The nestedtensor package prototype
If you are here because you ran into a runtime error due to a missing feature or some kind of bug, please open an issue and fill in the appropiate template. If you have general feedback about this prototype you can use our suggested template or just open a free-form issue if you like. Thank you for contributing to this project!
If you are new to this project, we recommend you take a look at our whirlwind introduction to get started.
Please see the list of currently supported operators and open an issue if you find you need one for your project that's not listed.
The nestedtensor project is built on top of a torch fork for improved interoperability and also ships with torchvision binaries that were built against this fork. To use NestedTensors you need to install this version of torch, which is frequently rebased upon PyTorch's viable/strict branch (most recent master where all tests pass).
Version | Python | CUDA | Wheels |
---|---|---|---|
0.1.1 | 3.6 | CPU-only | torch, nestedtensor, torchvision |
0.1.1 | 3.7 | CPU-only | torch, nestedtensor, torchvision |
0.1.1 | 3.8 | CPU-only | torch, nestedtensor, torchvision |
In general we batch data for efficiency, but usually batched kernels need, or greatly benefit from, regular, statically-shaped data.
One way of dealing with dynamic shapes then, is via padding and masking. Various projects construct masks that, together with a data Tensor, are used as a representation for lists of dynamically shaped Tensors.
Obviously this is inefficient from a memory and compute perspective if the Tensors within this list are sufficiently diverse.
You can also trace through the codebase where these masks are used and observe the kind of code this approach often leads to. See for example universal_sentence_embedding.
Otherwise we also have one-off operator support in PyTorch that aims to support dynamic shapes via extra arguments such as a padding index. Of course, while these functions are fast and sometimes memory efficient, they don't provide a consistent interface.
Other users simply gave up and started writing for-loops, or discovered that batching didn't help.

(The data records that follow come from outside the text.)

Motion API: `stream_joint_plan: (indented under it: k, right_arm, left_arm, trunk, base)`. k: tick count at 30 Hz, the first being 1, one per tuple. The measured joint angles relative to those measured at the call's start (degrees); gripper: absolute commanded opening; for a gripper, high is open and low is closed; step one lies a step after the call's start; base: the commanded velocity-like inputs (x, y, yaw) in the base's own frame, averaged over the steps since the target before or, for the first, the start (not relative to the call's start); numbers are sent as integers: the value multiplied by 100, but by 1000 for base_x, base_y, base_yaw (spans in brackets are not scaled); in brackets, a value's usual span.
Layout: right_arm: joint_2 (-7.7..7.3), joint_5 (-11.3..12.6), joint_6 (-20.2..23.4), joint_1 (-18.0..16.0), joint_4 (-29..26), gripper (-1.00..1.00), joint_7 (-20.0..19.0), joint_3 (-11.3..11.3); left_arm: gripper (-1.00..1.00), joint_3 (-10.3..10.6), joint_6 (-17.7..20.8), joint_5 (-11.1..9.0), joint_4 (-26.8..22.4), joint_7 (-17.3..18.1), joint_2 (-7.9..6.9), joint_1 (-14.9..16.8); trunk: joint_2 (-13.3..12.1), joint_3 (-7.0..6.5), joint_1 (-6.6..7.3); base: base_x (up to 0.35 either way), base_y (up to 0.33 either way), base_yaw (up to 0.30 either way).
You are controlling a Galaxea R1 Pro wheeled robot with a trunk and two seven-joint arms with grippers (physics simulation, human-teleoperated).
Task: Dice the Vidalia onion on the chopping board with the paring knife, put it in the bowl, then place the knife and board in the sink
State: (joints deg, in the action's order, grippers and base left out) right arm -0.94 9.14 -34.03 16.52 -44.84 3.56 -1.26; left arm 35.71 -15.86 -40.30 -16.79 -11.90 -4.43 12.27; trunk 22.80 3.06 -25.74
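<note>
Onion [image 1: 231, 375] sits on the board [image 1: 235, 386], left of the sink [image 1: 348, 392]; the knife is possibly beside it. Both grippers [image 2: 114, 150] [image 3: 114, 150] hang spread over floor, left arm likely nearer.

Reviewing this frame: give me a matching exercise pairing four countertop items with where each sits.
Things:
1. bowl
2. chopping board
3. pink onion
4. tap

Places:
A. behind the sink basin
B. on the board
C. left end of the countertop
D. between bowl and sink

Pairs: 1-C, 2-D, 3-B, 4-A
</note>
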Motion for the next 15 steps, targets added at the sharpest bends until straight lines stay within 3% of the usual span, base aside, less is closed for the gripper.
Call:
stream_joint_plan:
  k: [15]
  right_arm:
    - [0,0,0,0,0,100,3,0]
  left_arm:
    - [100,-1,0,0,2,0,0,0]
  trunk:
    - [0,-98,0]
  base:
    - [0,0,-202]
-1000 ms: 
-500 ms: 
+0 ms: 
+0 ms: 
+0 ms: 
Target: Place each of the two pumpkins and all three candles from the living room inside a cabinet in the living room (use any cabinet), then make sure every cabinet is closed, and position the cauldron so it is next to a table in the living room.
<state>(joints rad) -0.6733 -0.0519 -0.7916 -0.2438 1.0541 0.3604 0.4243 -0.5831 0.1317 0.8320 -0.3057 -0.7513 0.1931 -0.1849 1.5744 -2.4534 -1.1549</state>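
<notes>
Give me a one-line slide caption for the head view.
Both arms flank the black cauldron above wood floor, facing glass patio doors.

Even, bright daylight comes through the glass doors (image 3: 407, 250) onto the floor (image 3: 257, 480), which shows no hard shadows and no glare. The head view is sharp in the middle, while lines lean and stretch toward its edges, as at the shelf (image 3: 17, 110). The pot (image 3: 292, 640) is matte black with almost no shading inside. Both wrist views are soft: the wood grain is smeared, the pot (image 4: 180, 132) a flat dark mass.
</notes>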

We want to have a single abstraction that is consistent, fast, memory efficient and readable and the nestedtensor project aims to provide that.
NestedTensors are a generalization of torch Tensors which eases working with data of different shapes and lengths. In a nutshell, Tensors have scalar entries (e.g. floats) and NestedTensors have Tensor entries. However, note that a NestedTensor is still a Tensor. That means it needs to have a single dimension, single dtype, single device and single layout.
Tensor entry constraints:
- Each Tensor constituent is of the dtype, layout and device of the containing NestedTensor.
- The dimension of a constituent Tensor must be less than the dimension of the NestedTensor.
- An empty NestedTensor is of dimension zero.
The nestedtensor package is a prototype intended for early stage feedback and testing. It is on the road to a beta classification, but there is no definitive timeline yet. See PyTorch feature classification for what prototype, beta and stale means.
It is developed against a fork of PyTorch to enable cutting-edge features such as improved performance or better torch.vmap
integration.
Developers will thus need to build from source, but users can use the binary we will start shipping soon (see the related issue).
If you want to use the binaries you need to run on Linux, use Python 3.8+ and have a CUDA-11 toolkit installed.
If you want to build from source you can probably get it to work on many platforms, but supporting other platforms won't take priority over Linux. We're happy to review community contributions that achieve this however.
- pytorch (installed from nestedtensor/third_party/pytorch submodule)
- torchvision (needed for examples and tests)
- ipython (needed for examples)
- notebook (needed for examples)
Get the source
git clone --recursive https://github.com/pytorch/nestedtensor
cd nestedtensor
# if you are updating an existing checkout
git submodule sync
git submodule update --init --recursive
Install the build tools
conda install numpy ninja pyyaml mkl mkl-include setuptools cmake cffi typing_extensions future six requests
conda install -c pytorch magma-cuda110
Build from scratch
./clean_build_with_submodule.sh
Incremental builds
./build_with_submodule.sh
The project is under active development. If you have a suggestions or found a bug, please file an issue!